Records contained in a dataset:
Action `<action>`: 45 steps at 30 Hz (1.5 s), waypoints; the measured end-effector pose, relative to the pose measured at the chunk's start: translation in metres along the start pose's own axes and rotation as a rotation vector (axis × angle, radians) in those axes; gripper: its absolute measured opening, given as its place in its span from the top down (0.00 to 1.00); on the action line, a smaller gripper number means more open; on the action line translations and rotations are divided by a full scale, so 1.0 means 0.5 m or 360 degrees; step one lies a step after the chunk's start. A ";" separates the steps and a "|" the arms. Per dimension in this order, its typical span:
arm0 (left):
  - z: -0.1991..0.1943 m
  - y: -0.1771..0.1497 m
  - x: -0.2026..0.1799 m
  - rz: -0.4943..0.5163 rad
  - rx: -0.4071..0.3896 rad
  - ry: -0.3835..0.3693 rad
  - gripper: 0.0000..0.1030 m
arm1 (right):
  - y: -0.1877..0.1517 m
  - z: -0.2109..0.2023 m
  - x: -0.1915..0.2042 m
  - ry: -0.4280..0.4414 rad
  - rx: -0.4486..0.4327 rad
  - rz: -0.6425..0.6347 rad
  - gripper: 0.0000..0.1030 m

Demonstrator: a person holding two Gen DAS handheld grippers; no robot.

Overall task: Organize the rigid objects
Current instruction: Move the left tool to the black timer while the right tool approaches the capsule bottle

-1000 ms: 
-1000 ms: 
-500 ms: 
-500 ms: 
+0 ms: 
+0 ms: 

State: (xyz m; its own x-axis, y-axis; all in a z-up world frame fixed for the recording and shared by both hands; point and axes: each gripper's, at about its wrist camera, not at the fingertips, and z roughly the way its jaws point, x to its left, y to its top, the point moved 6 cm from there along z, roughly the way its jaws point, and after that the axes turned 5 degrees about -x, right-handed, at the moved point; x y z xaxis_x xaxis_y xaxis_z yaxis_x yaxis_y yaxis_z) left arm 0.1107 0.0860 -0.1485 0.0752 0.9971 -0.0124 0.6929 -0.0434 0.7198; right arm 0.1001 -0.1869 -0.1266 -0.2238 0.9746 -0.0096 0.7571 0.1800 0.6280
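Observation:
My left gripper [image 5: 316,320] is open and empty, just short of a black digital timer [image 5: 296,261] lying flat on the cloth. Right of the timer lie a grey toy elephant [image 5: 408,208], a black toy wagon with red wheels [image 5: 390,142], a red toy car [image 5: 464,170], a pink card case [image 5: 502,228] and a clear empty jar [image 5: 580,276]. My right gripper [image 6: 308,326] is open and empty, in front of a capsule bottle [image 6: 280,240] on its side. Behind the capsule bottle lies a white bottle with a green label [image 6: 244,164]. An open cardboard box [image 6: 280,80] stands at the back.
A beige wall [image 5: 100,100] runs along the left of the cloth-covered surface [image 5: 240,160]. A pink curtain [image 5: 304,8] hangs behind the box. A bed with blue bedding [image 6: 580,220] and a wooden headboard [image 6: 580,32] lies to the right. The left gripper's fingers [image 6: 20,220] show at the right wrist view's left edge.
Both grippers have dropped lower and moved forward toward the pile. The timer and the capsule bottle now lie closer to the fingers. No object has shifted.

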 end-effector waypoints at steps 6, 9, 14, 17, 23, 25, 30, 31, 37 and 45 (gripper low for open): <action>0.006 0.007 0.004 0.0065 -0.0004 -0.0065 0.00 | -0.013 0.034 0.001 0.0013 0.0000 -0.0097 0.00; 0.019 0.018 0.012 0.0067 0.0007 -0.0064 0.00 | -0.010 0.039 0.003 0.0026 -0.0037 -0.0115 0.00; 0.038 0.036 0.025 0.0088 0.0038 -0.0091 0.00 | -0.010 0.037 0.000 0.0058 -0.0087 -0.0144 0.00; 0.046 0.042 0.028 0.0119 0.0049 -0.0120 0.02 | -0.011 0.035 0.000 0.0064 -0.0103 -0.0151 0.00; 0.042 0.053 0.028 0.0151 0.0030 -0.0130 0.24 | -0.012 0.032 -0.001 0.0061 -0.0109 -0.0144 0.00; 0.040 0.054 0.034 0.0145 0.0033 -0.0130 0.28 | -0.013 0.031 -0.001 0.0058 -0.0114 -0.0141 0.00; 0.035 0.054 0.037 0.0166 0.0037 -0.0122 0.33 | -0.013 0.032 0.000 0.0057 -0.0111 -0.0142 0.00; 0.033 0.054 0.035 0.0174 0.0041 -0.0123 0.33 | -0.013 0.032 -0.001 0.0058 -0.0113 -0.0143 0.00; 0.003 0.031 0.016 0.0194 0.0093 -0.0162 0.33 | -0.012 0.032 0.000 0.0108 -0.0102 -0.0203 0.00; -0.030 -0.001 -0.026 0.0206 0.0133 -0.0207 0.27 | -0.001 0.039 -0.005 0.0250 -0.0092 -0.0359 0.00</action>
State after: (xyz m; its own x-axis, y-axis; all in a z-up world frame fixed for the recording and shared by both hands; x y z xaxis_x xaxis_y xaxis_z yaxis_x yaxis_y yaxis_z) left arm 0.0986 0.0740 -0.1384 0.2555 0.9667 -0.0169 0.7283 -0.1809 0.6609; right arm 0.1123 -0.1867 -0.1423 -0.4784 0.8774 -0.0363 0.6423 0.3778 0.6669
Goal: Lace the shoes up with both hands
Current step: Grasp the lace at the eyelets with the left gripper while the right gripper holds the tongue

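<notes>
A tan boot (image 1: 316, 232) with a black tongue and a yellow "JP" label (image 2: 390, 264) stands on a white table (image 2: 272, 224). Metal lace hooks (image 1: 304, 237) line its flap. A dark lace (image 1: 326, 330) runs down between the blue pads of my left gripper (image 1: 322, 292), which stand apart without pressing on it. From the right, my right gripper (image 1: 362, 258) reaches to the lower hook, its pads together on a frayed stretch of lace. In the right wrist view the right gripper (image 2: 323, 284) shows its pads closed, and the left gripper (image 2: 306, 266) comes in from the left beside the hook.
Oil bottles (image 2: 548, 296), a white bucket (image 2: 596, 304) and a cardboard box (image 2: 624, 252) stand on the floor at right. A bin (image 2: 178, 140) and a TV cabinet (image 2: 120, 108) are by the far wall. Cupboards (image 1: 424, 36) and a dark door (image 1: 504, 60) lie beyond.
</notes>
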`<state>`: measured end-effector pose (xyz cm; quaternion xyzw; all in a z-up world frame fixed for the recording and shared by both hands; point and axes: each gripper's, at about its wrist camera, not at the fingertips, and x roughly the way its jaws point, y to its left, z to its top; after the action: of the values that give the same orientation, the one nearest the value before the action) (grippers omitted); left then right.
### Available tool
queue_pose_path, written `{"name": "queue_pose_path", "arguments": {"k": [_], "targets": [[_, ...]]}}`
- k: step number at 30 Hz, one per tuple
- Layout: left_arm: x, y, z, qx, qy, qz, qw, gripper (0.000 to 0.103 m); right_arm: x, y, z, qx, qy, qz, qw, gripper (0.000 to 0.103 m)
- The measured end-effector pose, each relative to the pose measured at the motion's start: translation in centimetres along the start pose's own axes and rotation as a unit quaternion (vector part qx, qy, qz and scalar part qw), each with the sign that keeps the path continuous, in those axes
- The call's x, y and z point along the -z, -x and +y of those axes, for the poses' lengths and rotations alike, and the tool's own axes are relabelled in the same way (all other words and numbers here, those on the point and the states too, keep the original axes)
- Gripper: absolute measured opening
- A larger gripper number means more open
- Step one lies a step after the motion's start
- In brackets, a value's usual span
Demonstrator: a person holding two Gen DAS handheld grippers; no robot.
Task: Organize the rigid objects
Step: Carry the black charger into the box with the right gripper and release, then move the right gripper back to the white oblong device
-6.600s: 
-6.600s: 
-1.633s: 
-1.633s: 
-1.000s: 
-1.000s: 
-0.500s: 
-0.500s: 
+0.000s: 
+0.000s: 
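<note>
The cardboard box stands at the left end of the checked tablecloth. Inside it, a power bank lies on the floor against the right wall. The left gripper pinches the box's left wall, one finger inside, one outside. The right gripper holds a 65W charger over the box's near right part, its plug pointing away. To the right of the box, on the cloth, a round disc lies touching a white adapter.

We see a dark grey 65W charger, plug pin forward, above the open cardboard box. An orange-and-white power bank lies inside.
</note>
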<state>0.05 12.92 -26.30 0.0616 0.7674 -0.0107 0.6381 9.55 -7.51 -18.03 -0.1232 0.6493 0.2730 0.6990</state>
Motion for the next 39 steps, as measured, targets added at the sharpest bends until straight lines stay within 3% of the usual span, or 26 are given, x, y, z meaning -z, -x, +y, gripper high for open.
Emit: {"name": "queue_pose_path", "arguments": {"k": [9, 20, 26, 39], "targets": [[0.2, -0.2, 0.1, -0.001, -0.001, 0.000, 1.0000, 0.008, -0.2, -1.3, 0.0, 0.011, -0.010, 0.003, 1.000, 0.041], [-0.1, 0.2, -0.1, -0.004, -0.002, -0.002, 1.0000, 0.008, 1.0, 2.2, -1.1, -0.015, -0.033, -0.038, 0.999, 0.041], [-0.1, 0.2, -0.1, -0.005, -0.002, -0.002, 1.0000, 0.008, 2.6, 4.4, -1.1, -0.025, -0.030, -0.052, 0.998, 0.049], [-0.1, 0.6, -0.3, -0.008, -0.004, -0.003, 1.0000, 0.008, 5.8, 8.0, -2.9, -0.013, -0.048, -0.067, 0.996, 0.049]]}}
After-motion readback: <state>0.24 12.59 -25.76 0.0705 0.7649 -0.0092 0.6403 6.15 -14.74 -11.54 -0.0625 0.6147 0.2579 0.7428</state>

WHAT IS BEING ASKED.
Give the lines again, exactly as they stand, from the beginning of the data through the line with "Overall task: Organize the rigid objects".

WRITTEN SOLUTION.
Action `<action>`: 45 steps at 30 Hz (1.5 s), waypoints; the measured end-effector pose, relative to the pose measured at the chunk's start: translation in metres along the start pose's own axes and rotation as a rotation vector (axis × angle, radians) in those axes; gripper: its absolute measured opening, given as its place in its span from the top down (0.00 to 1.00); on the action line, a smaller gripper number means more open; on the action line translations and rotations are divided by a full scale, so 1.0 means 0.5 m or 360 degrees; step one lies a step after the chunk's start. A ";" separates the steps and a "|" the arms. Per dimension in this order, its typical span:
arm0 (left):
  - z: -0.1991..0.1943 m
  - y: -0.1771..0.1497 m
  - x: -0.2026..0.1799 m
  - rz: -0.4943..0.5163 rad
  - rx: -0.4071..0.3896 rad
  - ry: -0.3835..0.3693 rad
  - gripper: 0.0000..0.1030 m
arm1 (right):
  - y: -0.1877..0.1517 m
  - z: -0.2109..0.2023 m
  - x: -0.1915..0.2042 m
  - ry: -0.4280..0.4414 rad
  - rx: -0.4486..0.4327 rad
  - rz: -0.6425..0.6347 rad
  - gripper: 0.0000..0.1030 m

Demonstrator: a person holding two Gen DAS handheld grippers; no robot.

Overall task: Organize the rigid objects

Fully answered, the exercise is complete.